As you can see, there are a handful of records with anomaly scores over 0.75. (I’ve already filtered out all the records with anomaly scores of 0 as well as all of the probationary rows).
If we slide the threshold down towards 0.0, you can see how more and more records will turn from inactive to active anomaly predictions. Let’s zoom in to the first 20 records:
So, given our current threshold, only 6 records count as ‘active’ anomaly predictions at the moment:
- 2 blue bars, which represent ‘out of window’ false positives
- 1 orange bar, which represents the only true positive for the orange window
- 3 green bars, which are the true positives for the green window
If we keep the same bars, but show their computed ‘weighted NAB scores’, we see:
In order to totally score this file at this threshold, all we need are these 6 bars:
- each blue bar drops the score by 0.11
- the red bar, as the only bar in the orange window, adds its score to the total
- the first green bar, as the highest scoring bar, adds its score to the total
The smaller two green bars do not contribute to the total score. Similarly, if there was a window with no active predictions, that window would subtract the ‘false negative weight’ from the total score.
Now, because the records are in anomaly order (descending), we can just iterate over the remaining records, detecting when we drop down to a new threshold level. The math works out such that it is simple to keep the counts of true positive, true negatives, etc, up to date as we perform this sweep.
We end up with a total score for every distinct threshold in the file. If we start our threshold sweep above the maximum allowed, we can also check whether it would be better to ignore this detector entirely.
Here is the total NAB score by threshold value for this one file. At the far right, we see that a threshold of 1.10 results in a score of
-(2 * false_negative_weight), because both windows count as undetected at this threshold. From there, we jump to our maximum possible score, which then nosedives as the threshold diminishes. (I clipped the image at
-8, otherwise the long drop in score ended up dominating the image).
A few notes
- The detector used here was NAB’s default
numentadetector with anomaly likelihood turned off
- The method generalizes from one file to the whole corpus easily.
- Using the NAB-generated
numenta_standard_scores.csv, I compared the various values (TP, FP, etc) to those generated by my script. Numbers match identically at this point.

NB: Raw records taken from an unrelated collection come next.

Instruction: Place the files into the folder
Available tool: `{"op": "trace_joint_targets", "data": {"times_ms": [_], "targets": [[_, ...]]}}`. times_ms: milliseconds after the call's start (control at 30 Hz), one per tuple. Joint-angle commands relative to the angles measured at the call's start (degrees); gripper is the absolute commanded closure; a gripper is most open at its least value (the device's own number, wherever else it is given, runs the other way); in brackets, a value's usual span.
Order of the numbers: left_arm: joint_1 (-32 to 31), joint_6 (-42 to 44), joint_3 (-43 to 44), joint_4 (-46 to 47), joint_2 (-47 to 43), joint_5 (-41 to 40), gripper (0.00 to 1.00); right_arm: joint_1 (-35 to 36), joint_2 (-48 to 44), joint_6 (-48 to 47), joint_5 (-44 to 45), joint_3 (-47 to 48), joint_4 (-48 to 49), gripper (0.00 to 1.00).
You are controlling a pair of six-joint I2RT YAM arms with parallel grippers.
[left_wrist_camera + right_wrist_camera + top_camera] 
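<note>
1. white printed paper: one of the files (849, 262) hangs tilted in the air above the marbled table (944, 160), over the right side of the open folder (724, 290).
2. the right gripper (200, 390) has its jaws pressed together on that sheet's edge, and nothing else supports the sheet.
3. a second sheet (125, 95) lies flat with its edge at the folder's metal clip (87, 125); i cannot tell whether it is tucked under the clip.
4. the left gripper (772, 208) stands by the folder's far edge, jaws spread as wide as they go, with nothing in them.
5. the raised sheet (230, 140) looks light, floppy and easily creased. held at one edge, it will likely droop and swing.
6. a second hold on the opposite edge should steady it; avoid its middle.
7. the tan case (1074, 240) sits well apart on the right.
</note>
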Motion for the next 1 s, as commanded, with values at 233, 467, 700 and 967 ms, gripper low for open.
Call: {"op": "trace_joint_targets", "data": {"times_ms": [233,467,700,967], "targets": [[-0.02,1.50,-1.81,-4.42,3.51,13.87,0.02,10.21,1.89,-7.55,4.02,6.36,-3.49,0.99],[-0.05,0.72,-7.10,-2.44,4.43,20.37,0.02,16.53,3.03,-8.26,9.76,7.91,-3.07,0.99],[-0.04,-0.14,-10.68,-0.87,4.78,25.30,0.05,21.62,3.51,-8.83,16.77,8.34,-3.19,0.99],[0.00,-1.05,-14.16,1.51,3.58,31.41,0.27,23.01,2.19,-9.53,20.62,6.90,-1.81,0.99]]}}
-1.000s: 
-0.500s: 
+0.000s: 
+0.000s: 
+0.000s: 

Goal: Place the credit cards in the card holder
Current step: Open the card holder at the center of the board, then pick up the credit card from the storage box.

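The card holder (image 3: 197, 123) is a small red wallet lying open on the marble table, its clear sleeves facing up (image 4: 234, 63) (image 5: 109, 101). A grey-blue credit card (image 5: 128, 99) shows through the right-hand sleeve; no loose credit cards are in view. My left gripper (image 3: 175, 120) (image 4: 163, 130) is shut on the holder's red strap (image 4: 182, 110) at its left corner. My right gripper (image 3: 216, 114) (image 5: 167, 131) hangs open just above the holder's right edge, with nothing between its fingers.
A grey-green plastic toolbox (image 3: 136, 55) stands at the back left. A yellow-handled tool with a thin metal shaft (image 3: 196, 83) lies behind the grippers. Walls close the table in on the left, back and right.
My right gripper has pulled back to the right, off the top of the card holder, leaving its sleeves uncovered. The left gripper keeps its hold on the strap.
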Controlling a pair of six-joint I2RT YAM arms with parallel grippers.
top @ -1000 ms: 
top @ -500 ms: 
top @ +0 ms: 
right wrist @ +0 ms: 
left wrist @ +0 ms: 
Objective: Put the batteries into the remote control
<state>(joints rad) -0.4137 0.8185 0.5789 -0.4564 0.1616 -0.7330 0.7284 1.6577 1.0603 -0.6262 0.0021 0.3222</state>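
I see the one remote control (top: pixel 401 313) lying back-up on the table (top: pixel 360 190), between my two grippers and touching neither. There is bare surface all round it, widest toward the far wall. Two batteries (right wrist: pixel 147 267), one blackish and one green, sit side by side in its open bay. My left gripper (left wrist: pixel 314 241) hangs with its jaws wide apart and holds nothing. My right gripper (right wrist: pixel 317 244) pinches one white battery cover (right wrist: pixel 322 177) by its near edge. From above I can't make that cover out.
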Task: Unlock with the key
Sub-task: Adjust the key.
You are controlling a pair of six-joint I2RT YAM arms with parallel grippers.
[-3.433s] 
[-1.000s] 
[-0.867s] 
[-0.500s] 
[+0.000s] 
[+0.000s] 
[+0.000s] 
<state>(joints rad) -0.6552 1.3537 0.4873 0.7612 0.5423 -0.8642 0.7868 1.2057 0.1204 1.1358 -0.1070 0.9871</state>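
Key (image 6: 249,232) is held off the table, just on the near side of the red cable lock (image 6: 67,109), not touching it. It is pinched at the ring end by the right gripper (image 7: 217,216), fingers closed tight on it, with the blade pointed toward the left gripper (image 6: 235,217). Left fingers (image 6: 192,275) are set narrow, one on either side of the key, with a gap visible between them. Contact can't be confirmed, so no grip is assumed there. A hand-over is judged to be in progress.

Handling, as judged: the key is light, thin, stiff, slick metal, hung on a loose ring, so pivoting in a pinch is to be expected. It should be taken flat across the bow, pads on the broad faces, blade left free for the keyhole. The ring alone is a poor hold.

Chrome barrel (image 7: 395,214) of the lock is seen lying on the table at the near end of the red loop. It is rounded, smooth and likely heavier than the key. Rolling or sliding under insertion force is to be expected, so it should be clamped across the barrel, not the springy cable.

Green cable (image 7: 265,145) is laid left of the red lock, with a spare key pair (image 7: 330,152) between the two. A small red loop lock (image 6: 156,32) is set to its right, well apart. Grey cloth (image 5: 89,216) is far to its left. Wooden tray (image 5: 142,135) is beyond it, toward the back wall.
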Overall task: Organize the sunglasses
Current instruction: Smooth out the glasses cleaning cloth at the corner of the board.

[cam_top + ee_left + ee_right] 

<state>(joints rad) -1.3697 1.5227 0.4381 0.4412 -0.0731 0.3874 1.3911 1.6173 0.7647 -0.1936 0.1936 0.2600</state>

- I did notice that NAB seemed to pick less-than-optimal thresholds when approaching the limit of 1.0. As such, I believe that the method I’ve described does find optimal thresholds more accurately than NAB. However, this may not matter too much when likelihood is turned on, as anomaly scores tend to be further from 1.0 at that point.
So, with all of that said: did I miss anything? Any questions or things you want to me explain better?